Institutionally bred albino Wistar rats (female, three to four months old) in the weight ranging between 150 and 200 g were used in this study. The Institutional ethical committee approved the experimental protocol of this study with the number KCP/IAEC-22/2008-09 dated 1 December 2008. Standard conditions were followed before and during the experimentation for the maintenance of animals as proposed by Committee for the Purpose of Control, and Supervision on Experiments on Animals (CPCSEA).

4.2. Method to Prepare Carrot Solution and Selection of Dose

The suspension of Carrot (Daucus carota) fruit was prepared by steam boiling of carrot. Light cooking is known to increase its antioxidant property [24]. Carrot has more nutrition in cooked rather than raw form.
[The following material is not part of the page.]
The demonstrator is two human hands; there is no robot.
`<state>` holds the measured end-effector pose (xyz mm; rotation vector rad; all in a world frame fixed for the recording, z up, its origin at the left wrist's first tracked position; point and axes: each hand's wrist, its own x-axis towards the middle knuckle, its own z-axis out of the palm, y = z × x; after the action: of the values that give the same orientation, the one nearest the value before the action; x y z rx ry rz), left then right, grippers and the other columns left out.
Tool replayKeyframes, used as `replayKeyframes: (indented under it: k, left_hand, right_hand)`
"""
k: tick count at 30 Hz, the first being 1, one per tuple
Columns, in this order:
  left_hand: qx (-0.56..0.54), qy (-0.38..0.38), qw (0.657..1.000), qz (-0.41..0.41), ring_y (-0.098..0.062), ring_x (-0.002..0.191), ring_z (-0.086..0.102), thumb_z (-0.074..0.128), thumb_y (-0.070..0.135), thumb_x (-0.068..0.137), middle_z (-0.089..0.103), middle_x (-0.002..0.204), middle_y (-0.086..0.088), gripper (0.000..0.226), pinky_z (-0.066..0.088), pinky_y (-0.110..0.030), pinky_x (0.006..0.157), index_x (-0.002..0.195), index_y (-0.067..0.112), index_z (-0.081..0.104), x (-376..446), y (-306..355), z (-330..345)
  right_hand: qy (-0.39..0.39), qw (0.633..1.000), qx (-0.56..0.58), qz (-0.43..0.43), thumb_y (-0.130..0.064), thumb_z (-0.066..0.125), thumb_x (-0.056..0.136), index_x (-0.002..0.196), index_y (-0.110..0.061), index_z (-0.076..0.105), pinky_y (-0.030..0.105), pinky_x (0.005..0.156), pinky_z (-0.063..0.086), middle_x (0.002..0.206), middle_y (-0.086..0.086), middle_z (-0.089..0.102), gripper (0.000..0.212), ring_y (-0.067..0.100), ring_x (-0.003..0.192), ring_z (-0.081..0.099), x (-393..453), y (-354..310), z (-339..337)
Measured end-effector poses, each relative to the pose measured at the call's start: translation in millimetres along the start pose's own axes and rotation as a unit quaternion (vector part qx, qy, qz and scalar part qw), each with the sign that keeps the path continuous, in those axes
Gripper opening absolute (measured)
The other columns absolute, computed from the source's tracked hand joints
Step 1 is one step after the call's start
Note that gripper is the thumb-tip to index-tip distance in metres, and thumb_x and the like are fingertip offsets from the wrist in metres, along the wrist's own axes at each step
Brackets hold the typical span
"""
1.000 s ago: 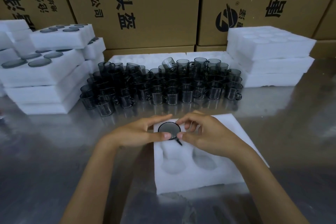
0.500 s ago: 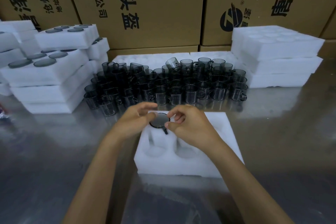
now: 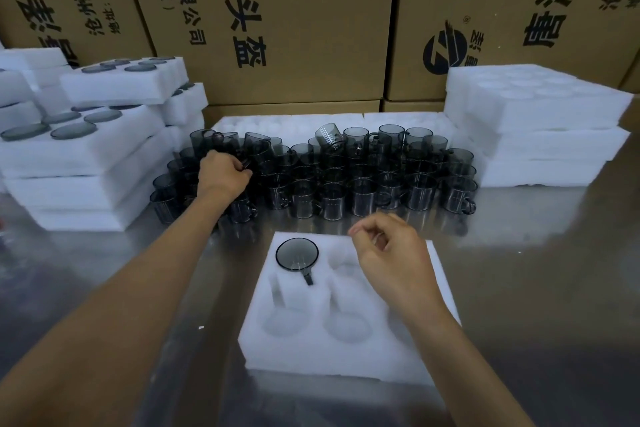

After boiling, it was triturated using a mortar and pestle by adding water (1 g/2 mL). Addition of water enabled easy administration. Since carrot is a widely used in large quantities, toxicity study was not done to explore the dose to be used. Two doses were selected based on the traditional and local healers claim for a possible therapeutic effect for gastric disturbances, namely 200 mg/kg body weight (low dose) and 500 mg/kg body weight (high dose). The rat equivalence dose was calculated based on recommended human dose (1.5 to 2 g/kg body weight for human consumption-around 100 g carrot per day for an adult weighing 60–65 kg) using a reference table given by Nair and Jacob [25].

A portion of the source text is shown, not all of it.